Recently, Peter Jansen and colleagues have published a comprehensive review article about the pathophysiology of cholestatic liver disease (Jansen et al. 2017). One of the central key messages of this article is that cholestatic liver disease typically evolves with anatomically an ascending course, where the early lesions occur ‘downstream’ in bile ducts, which later leads to ‘upstream’ bile salt mediated damage of hepatocytes. An interesting lesson learned from Jansen’s article is that three topological domains of the biliary tree respond differently to cholestasis. Large bile ducts enlarge their diameter, which increases the capacity to conduct and accommodate biliary fluid (Strazzabosco 1997; Vartak et al. 2016). Upstream, the interlobular ducts undergo branching, and rejoining, which transforms a sparse mesh into a much denser mesh (Vartak et al. 2016). Moreover, the inner surface of the ducts becomes corrugated, which leads to a strong increase of the luminal duct surface and thereby increases bile resorption capacity. The bile canalicular network represents the most upstream domain of the biliary tract. In cholestasis, canaliculi show increased average diameters and an increase in the frequency of spine- or bleb-like protrusions into hepatocytes (Jansen et al. 2017). The causes of these changes are still controversially discussed and range from biochemically induced tight junctional remodeling and altered pericanalicular action to a possible consequence of increased canalicular pressure (Masyuk et al. 2001; Das et al. 2009; Liu et al. 2015).

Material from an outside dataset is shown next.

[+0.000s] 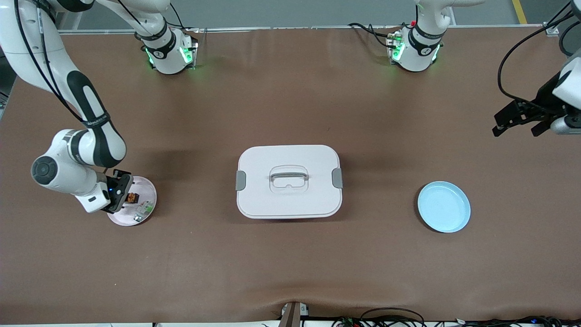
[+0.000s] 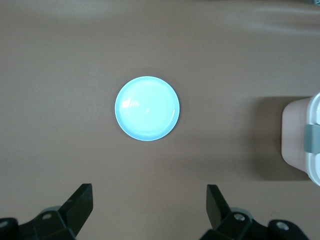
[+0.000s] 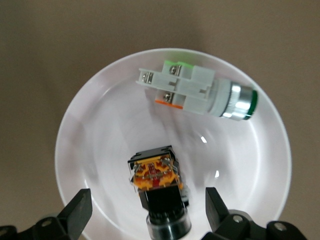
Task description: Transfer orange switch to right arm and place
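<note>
Right pincer (image 1: pixel 121 193) down low over the pink plate (image 1: pixel 147 188) at the right arm's end of the brown worktop (image 1: pixel 290 272), fingers spread wide, pinching nothing. Orange switch (image 1: pixel 132 197) lying in that plate directly beneath the pincer, in the gap between the two spread fingers but touching neither. Seen through the right wrist view: orange switch (image 3: pixel 157 182) on its side, black body with an orange section facing up and a rounded clear end, resting on the plate's (image 3: pixel 100 125) floor between the finger tips (image 3: pixel 77 207). Also in the plate, a white-and-green part (image 3: pixel 197 90) with a metal ring and green cap, just past the switch from the pincer, apart from it. Same part in the front view (image 1: pixel 144 210) a little nearer to the camera than the switch.

Left pincer (image 1: pixel 519 120) held high over the left arm's end of the worktop, fingers spread, carrying nothing; left arm waiting. Below that pincer and ahead of it, in the left wrist view, a light blue plate (image 2: pixel 147 108) lying flat, nothing in it, well apart from the finger tips (image 2: pixel 80 200). Same blue plate (image 1: pixel 444 206) in the front view.

Between the two pincers, mid-worktop, a white lidded box (image 1: pixel 289 181) with grey side clips and a recessed handle, lid on.
</note>
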Controlling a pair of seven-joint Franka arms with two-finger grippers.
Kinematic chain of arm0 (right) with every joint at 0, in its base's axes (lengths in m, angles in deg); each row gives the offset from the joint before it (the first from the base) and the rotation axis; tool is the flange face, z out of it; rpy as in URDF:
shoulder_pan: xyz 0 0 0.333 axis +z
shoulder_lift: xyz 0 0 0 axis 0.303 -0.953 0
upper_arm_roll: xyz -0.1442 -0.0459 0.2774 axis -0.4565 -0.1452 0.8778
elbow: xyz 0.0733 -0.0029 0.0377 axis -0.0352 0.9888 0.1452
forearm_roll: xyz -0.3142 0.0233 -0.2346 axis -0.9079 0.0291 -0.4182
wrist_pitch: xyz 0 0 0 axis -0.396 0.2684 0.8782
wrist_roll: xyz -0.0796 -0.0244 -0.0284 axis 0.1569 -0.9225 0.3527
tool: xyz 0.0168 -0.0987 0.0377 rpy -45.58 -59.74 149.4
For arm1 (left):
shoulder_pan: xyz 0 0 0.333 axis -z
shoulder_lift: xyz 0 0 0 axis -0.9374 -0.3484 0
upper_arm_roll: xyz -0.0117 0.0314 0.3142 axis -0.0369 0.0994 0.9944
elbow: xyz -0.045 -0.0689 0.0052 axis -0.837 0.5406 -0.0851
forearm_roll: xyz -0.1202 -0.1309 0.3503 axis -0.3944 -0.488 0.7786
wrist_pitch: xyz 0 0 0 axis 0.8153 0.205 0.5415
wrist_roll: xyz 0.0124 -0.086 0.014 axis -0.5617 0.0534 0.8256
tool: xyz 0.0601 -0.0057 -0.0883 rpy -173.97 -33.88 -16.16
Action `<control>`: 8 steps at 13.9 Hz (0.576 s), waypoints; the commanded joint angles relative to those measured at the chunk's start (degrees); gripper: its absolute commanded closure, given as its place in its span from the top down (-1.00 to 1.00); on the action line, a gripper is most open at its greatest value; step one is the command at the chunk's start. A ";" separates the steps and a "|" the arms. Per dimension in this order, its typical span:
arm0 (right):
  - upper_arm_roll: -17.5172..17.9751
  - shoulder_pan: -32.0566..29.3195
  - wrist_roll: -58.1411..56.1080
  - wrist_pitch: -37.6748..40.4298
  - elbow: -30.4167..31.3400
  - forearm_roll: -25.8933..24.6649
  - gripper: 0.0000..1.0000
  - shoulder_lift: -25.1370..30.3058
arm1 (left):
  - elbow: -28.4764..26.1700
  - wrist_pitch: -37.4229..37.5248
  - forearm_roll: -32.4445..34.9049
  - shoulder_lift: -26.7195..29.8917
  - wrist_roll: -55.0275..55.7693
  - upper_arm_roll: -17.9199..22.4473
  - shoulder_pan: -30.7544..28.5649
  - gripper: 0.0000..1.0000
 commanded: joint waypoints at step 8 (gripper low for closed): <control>0.09 -0.94 15.66 33.01 -23.11 0.43 1.00 2.53 | -7.90 -2.06 1.68 6.62 2.17 -1.47 0.54 1.00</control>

Recently, research on cholestatic liver disease has been a particular focus in toxicological sciences (Miszczuk et al. 2015; Deharde et al. 2016; Reif et al. 2015; Barosso et al. 2016; Crespo Yanguas et al. 2016) and imaging and image analysis pipelines have been established to study morphological and functional changes in liver disease (Hammad et al. 2014; Ghallab et al. 2016; Hoehme et al. 2010; Drasdo et al. 2014; Godoy et al. 2013). Interestingly, drug induced liver injury (DILI) shows a different pathophysiology (Jansen et al. 2017). While autoimmune disorders, such as primary sclerosing cholangitis and primary biliary cholangitis first damage the biliary tree followed by damage of hepatocytes, the opposite order of key events is observed for most hepatotoxic chemicals, where damage to the parenchyme precedes compromised functions of the biliary tract. The review of Jansen and colleagues gives an excellent overview for those interested in how the functionality and stress responses of the biliary tract and hepatocytes are interlinked.